Cringing at the idea of releasing the unwillingly-altered Varinia Villa with the usual riffraff, and knowing what the outcome of such a blunder would be, Hugh switched comm lines and called up to the Chief’s office. When someone finally connected the call, it was not Chief Sterling; he had most likely clocked out at the same time as Arif. Instead, the sharp, nasal voice of Lieutenant Porcher answered. “What do you need, Apperlo?”

“Sorry to bother you, Ma’am.” Hugh didn’t like Porcher; she was senior on duty for the quiet morning shift, and she was something of a tyrant when she could get away with it. “There’s a woman here called Villa the Chief hauled in last night. Are we releasing her this morning?”

“We are.” Porcher replied smugly. “The Chief has no right to use our solitary cells as a halfway house. We don’t have the budget for it. She’s not charged with anything, so she’s free to go when you release the rest.”

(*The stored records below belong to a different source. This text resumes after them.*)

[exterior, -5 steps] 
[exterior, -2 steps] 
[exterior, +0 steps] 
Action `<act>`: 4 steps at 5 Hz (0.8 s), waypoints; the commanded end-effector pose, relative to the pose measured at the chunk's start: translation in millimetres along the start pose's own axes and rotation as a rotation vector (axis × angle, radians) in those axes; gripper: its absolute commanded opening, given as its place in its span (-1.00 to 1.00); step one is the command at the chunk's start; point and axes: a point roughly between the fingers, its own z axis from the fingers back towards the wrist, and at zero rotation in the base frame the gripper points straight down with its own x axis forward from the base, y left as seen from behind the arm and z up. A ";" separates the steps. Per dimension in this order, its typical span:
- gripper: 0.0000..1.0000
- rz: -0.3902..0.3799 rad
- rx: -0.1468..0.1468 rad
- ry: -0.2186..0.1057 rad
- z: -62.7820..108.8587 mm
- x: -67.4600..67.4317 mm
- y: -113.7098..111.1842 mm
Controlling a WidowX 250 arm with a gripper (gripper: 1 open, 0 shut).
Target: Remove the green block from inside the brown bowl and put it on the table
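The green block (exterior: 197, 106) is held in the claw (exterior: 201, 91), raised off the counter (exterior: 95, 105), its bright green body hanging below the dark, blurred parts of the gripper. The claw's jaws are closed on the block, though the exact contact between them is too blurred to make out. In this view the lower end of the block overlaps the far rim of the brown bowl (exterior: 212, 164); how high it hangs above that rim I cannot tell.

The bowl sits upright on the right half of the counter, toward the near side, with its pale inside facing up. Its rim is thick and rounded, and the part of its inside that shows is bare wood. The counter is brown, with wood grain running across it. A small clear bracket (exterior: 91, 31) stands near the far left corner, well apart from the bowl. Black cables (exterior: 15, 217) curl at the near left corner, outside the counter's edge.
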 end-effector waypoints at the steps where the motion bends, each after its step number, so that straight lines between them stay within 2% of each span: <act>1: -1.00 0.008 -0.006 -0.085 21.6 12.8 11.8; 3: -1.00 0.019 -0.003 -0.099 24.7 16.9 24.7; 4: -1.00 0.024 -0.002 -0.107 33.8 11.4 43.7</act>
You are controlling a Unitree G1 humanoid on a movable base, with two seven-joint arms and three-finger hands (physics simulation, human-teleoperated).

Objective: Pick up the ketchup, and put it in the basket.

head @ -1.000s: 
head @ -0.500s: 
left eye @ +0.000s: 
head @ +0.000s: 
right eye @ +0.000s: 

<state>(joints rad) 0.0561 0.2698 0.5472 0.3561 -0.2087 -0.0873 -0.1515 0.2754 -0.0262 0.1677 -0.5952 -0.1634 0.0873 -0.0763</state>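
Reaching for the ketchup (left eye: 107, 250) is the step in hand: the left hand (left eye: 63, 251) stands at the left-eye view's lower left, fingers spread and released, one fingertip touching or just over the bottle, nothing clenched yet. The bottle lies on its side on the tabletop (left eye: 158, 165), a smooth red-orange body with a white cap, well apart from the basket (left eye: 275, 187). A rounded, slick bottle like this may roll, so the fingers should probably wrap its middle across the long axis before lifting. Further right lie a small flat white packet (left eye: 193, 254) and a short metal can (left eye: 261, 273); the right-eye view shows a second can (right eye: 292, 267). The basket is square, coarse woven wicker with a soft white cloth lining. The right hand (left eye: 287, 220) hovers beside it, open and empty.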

“Understood, Ma’am.” Hugh ended the call quickly, then shook his head. Releasing such a distinctively fleshsculpted individual among the territorial and often violent petty criminals of the district would be a mess – there would be violence on the very steps of the precinct station, and Porcher knew it. She was marking her territory; the Chief ruled the night, but she intended to undo anything of his that didn’t suit her own management of the morning. She probably also hoped to get some of the regular weekend “visitors” on more serious crimes, that would justify sending them away to the regional penitentiary. Porcher had never liked the awkward rapport many of the district’s petty criminals had with local law enforcement, after all. She thought it unbecoming, and perhaps it was.

“I’ve got your records now, Varinia.” Hugh didn’t catch himself using her first name until it was too late. “The Lieutenant says with no crime on file, we can’t legally keep you.”

There was no answer from inside the cell, and Hugh didn’t need to look at the video feed to know that Varinia Villa was aware of the danger a release in broad daylight would put her in.

“I’m going to make sure we process all the others out first, then we’ll see about your case.” Hugh offered.

“Don’t risk your job on my account. It’s not worth it.” Her tone was light, but she seemed to have grasped the situation from what little she’d been told.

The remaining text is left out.